I love fresh figs. Not the dried ones that come crammed into a bag that you can buy at the grocery store, but the fresh ones that are moist and full of flavor. They are especially good when you can take them right off the tree. And hence the problem with me eating them now. A sense of guilt I think.
You see, when I was a youngster, my grandparents lived in a two flat house (a house with two living spaces) and there was a similar house across the alley from them. Another Italian family lived there. That is kind of redundant to say because everyone in our neighborhood was Italian. I thought the world was Italian back then. Anyway, the grandfather of that family loved to garden and his prize possession in his little garden carved out of the concrete yard was his fig tree. It was surrounded by fencing to keep the animals, including the human animals, away from the tree. Ah, but little boys are resourceful!! I managed to find a way over that fence and snack on the figs to my heart’s content. Now I am not sure if the old man knew I was doing it or not. All I know is that he never confronted or yelled at me…at least as far as my memory tells me. But I still remember, after some 50 years later that it was not right for me to take those figs. Heck, I knew it at the time too. But I have lived with that memory all these years later.

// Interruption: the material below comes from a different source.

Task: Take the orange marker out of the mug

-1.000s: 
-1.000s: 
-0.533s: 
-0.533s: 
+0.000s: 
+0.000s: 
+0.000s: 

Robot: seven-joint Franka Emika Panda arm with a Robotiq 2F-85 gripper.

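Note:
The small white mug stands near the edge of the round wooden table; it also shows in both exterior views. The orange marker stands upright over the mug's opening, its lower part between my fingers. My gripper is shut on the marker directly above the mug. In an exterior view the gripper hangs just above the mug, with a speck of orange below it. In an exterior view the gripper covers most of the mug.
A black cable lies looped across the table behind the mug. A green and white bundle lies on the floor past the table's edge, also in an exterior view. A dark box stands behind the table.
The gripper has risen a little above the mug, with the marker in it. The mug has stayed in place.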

I am sure we all have memories of things we did back in the day that we wished we never would have done and actions which we cannot go back in time to apologize to those we injured. We, in a sense, live with this guilt for all our days. Yes, we should ask forgiveness in Reconciliation but the memory still remains.
Adam and Eve began their lives with God in the garden by deciding that they knew best about what was good for them. They were convinced by the serpent that they did not need God and so went against his command and ate from the Tree of the Knowledge of Good and Evil. Essentially saying to God, “we heard you, but we are not interested in what you are selling. We can do it our way”. And because of this disobedience, this sin, man distanced himself from his creator.
But then God did something interesting. He sent Adam and Eve out of the garden. And the reason He gave is this:
And the LORD God said, “The man has now become like one of us, knowing good and evil. He must not be allowed to reach out his hand and take also from the tree of life and eat, and live forever.” So the LORD God banished him from the Garden of Eden to work the ground from which he had been taken.
(Genesis 3:22-23)
God did not want them eating from a tree that he had not forbidden them to eat from before they sinned and ate from the tree of knowledge of good and evil. If it was OK before they had sinned, why was it not OK after they had sinned. Could it be God’s compassion? The ability to live forever in a world without sin would have been something I think God would have wanted for his creations. After all, he made them to be with him and love him. But, after Adam and Eve brought sin into the world? God saw the world that would result from sin and I think He did not want His children to have to live forever in a place so dominated by evil.
But even beyond that, God had a plan. That planned involved sending His Son into the world and dying for the sin that the first couple brought among us. In today’s first reading from Revelations we are told that a river of life giving water sprung from the throne of God. That the Lamb was down the middle of the street where that water flowed. And on either side of that river was a Tree of Life. Whose leaves brought healing. Later in the chapter we are told that he who washes their robes in the blood of the Lamb will have the right to the Tree of Life. A right which Adam and Eve’s sinfulness caused them to lose.
We have been given the gift of eternal life with God only if we choose to follow the Lamb and have His blood wash us clean. To remove the sin that would otherwise make eternal life unbearable. We are given that choice. To drink the water of eternal life like that which Jesus offered the Samaritan woman at the well. Or turn it down. To follow the Lamb and accept His sacrifice on the cross for us and thus inherit access to the Tree of Life. Or to deny Christ, deny the Spirit and deny the Father. To go it alone as our first parents did. To say to God, “that’s OK. I got this”. John is imploring us to recognize that through Christ we get to have life eternal. We CAN eat this fruit from this tree if we turn from the many evil serpents of this life confronts us with and accept the gift of eternal life won for us by the blood of the lamb.